You can install all of these dependencies at once with:

pip install nlpiper[all]

The package can be installed using pip:

pip install nlpiper

For all transforms be available: pip install 'nlpiper[all]', otherwise, just install the packages needed.

Usage

Define a Pipeline:

>>> from nlpiper.core import Compose
>>> from nlpiper.transformers import cleaners, normalizers, tokenizers
>>> pipeline = Compose([
...                    cleaners.CleanNumber(),
...                    tokenizers.BasicTokenizer(),
...                    normalizers.CaseTokens()
... ])
>>> pipeline
Compose([CleanNumber(), BasicTokenizer(), CaseTokens(mode='lower')])

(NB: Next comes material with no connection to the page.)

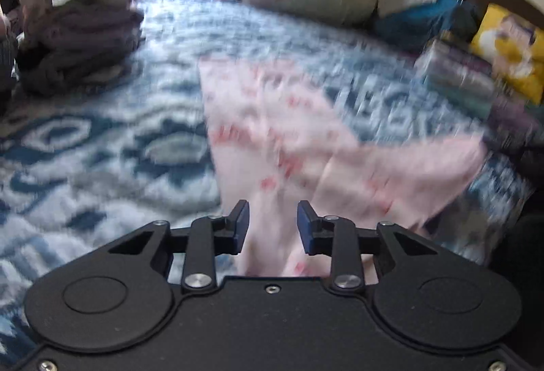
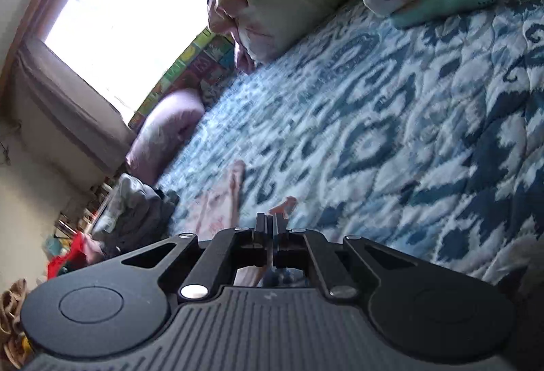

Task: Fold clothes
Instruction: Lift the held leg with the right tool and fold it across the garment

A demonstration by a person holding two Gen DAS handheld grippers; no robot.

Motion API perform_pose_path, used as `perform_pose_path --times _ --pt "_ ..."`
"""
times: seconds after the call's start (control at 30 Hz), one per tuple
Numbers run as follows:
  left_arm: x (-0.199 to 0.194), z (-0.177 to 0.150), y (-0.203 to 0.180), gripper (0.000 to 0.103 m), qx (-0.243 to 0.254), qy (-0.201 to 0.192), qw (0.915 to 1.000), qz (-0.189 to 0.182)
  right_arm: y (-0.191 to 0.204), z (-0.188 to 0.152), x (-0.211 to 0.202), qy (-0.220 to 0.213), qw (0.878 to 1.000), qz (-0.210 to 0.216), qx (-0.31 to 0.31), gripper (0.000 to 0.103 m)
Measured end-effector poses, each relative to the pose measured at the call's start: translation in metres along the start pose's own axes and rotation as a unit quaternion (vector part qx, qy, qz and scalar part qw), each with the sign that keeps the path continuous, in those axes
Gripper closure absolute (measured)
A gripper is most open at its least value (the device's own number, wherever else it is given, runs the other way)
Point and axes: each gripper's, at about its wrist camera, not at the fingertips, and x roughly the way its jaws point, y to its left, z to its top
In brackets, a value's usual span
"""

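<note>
Left wrist view: one pink garment (image 1: 289,139) lies between the parted left tool (image 1: 271,224); right tool (image 2: 269,228) pinches it.

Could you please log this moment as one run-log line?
left tongs: open over pink garment | right tongs: shut on pink garment | surface: blue quilt

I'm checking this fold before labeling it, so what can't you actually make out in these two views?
- Pink garment: the left wrist view is motion-blurred, so its type and red print are unreadable.
- Garment's near end: hidden under the left gripper, whose jaws stand open.
- Right gripper: jaws closed on a thin pink edge; the gripper body hides the grip's depth.
- Folded stack: blurred, pieces uncountable.
</note>
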Motion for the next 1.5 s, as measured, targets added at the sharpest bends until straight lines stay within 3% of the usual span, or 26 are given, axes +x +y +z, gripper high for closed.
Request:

Generate a Document and Document structure:

>>> from nlpiper.core import Document
>>> doc = Document("The following character is a number: 1 and the next one is not a.")
>>> doc
Document(
    original='The following character is a number: 1 and the next one is not a.',
    cleaned='The following character is a number: 1 and the next one is not a.',
    tokens=None,
    embedded=None,
    steps=[]
)

Apply Pipeline to a Document:

>>> doc = pipeline(doc)
>>> doc
Document(
    original='The following character is a number: 1 and the next one is not a.',
    cleaned='The following character is a number:  and the next one is not a.',
    tokens=[
        Token(original='The', cleaned='the', lemma=None, stem=None, embedded=None),
        Token(original='following', cleaned='following', lemma=None, stem=None, embedded=None),
        Token(original='character', cleaned='character', lemma=None, stem=None, embedded=None),
        Token(original='is', cleaned='is', lemma=None, stem=None, embedded=None),
        Token(original='a', cleaned='a', lemma=None, stem=None, embedded=None),
        Token(original='number:', cleaned='number:', lemma=None, stem=None, embedded=None),
        Token(original='and', cleaned='and', lemma=None, stem=None, embedded=None),
        Token(original='the', cleaned='the', lemma=None, stem=None, embedded=None),
        Token(original='next', cleaned='next', lemma=None, stem=None, embedded=None),
        Token(original='one', cleaned='one', lemma=None, stem=None, embedded=None),
        Token(original='is', cleaned='is', lemma=None, stem=None, embedded=None),
        Token(original='not', cleaned='not', lemma=None, stem=None, embedded=None),
        Token(original='a.', cleaned='a.', lemma=None, stem=None, embedded=None)
    ],
    embedded=None,
    steps=['CleanNumber()', 'BasicTokenizer()', "CaseTokens(mode='lower')"]
)

Available Transformers

Cleaners

Clean document as a whole, e.g. remove HTML, remove accents, remove emails, etc.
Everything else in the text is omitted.